* _SUPPLIED INFORMATION_

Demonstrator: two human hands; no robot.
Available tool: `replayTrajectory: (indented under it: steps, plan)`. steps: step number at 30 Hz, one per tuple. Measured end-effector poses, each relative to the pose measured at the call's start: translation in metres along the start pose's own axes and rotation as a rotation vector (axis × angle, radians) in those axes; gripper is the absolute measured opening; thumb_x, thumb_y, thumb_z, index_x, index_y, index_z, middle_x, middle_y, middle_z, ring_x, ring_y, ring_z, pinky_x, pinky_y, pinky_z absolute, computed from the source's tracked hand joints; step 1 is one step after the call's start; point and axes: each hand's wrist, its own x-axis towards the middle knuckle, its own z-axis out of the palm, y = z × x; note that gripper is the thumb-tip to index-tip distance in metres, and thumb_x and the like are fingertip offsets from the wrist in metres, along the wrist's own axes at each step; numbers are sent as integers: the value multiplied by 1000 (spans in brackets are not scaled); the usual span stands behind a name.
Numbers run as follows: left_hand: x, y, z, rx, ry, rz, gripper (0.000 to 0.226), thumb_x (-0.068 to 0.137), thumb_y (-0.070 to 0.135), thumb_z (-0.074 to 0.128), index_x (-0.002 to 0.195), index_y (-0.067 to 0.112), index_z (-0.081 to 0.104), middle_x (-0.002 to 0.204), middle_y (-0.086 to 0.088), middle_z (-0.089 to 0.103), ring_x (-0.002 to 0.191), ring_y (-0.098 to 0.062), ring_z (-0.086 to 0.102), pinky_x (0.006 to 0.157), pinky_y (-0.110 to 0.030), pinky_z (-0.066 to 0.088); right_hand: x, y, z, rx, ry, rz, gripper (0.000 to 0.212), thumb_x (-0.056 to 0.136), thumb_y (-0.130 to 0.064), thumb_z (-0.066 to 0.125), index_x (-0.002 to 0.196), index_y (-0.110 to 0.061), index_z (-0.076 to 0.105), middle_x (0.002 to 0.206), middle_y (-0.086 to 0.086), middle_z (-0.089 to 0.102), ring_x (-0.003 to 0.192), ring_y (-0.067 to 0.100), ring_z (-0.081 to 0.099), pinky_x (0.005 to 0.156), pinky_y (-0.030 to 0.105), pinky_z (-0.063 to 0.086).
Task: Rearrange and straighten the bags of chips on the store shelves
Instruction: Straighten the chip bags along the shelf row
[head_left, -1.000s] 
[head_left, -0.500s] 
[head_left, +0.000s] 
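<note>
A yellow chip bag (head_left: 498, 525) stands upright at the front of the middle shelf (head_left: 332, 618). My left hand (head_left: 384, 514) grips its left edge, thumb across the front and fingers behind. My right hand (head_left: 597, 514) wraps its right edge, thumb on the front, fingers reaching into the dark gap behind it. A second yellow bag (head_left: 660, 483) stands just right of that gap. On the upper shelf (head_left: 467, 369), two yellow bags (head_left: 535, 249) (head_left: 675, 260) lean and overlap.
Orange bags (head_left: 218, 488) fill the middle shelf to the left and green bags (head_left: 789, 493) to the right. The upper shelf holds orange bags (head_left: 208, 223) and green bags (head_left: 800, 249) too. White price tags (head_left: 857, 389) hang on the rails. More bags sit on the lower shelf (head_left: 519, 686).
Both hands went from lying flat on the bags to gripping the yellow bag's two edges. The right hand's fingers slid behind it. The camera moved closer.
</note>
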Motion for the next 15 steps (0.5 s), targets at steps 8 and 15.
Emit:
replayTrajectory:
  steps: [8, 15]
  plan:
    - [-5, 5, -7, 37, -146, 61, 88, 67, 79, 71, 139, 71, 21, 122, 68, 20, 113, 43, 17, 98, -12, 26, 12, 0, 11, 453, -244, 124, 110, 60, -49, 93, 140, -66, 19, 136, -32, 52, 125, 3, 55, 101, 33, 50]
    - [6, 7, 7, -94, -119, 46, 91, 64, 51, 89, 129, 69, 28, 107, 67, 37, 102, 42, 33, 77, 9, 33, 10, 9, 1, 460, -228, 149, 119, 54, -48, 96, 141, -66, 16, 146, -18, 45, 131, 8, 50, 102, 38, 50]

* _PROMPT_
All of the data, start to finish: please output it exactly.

* _RESPONSE FOR THIS EXERCISE_
Demonstrator: two human hands; no robot.
Available tool: `replayTrajectory: (indented under it: steps, plan)`. steps: step number at 30 Hz, one per tuple. Measured end-effector poses, each relative to the pose measured at the call's start: translation in metres along the start pose's own axes and rotation as a rotation vector (axis × angle, radians) in those axes; gripper is the absolute measured opening; thumb_x, thumb_y, thumb_z, index_x, index_y, index_z, middle_x, middle_y, middle_z, ring_x, ring_y, ring_z, pinky_x, pinky_y, pinky_z absolute, computed from the source's tracked hand joints; step 1 is one step after the call's start; point and axes: each hand's wrist, its own x-axis towards the middle knuckle, its own z-axis out of the palm, y = z × x; note that gripper is the thumb-tip to index-tip distance in metres, and thumb_x and the like are fingertip offsets from the wrist in metres, along the wrist's own axes at each step; numbers are sent as integers: the value multiplied by 1000 (spans in brackets are not scaled); the usual span stands behind a name.
Numbers run as follows: left_hand: x, y, z, rx, ry, rz, gripper (0.000 to 0.226), thumb_x (-0.068 to 0.137), thumb_y (-0.070 to 0.135), thumb_z (-0.074 to 0.128), index_x (-0.002 to 0.195), index_y (-0.067 to 0.112), index_z (-0.081 to 0.104), middle_x (-0.002 to 0.204), middle_y (-0.086 to 0.088), middle_z (-0.089 to 0.103), ring_x (-0.002 to 0.191), ring_y (-0.098 to 0.062), ring_z (-0.086 to 0.102), pinky_x (0.006 to 0.157), pinky_y (-0.110 to 0.030), pinky_z (-0.066 to 0.088); right_hand: x, y, z, rx, ry, rz, gripper (0.000 to 0.212), thumb_x (-0.056 to 0.136), thumb_y (-0.130 to 0.064), thumb_z (-0.066 to 0.125), index_x (-0.002 to 0.196), index_y (-0.110 to 0.061), index_z (-0.076 to 0.105), middle_x (0.002 to 0.206), middle_y (-0.086 to 0.086), middle_z (-0.089 to 0.102), ring_x (-0.003 to 0.192), ring_y (-0.067 to 0.100), ring_z (-0.081 to 0.099), pinky_x (0.005 to 0.156), pinky_y (-0.030 to 0.105), pinky_z (-0.063 to 0.086).
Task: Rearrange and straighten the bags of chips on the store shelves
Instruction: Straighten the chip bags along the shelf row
[head_left, -1.000s] 
[head_left, -0.500s] 
[head_left, +0.000s] 
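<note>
A yellow chip bag (head_left: 498, 525) stands upright at the front of the middle shelf (head_left: 332, 618). My left hand (head_left: 384, 514) grips its left edge, thumb across the front and fingers behind. My right hand (head_left: 597, 514) wraps its right edge, thumb on the front, fingers reaching into the dark gap behind it. A second yellow bag (head_left: 660, 483) stands just right of that gap. On the upper shelf (head_left: 467, 369), two yellow bags (head_left: 535, 249) (head_left: 675, 260) lean and overlap.
Orange bags (head_left: 218, 488) fill the middle shelf to the left and green bags (head_left: 789, 493) to the right. The upper shelf holds orange bags (head_left: 208, 223) and green bags (head_left: 800, 249) too. White price tags (head_left: 857, 389) hang on the rails. More bags sit on the lower shelf (head_left: 519, 686).
Both hands went from lying flat on the bags to gripping the yellow bag's two edges. The right hand's fingers slid behind it. The camera moved closer.
</note>
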Motion for the next 15 steps (0.5 s), targets at steps 8 and 15.
Emit:
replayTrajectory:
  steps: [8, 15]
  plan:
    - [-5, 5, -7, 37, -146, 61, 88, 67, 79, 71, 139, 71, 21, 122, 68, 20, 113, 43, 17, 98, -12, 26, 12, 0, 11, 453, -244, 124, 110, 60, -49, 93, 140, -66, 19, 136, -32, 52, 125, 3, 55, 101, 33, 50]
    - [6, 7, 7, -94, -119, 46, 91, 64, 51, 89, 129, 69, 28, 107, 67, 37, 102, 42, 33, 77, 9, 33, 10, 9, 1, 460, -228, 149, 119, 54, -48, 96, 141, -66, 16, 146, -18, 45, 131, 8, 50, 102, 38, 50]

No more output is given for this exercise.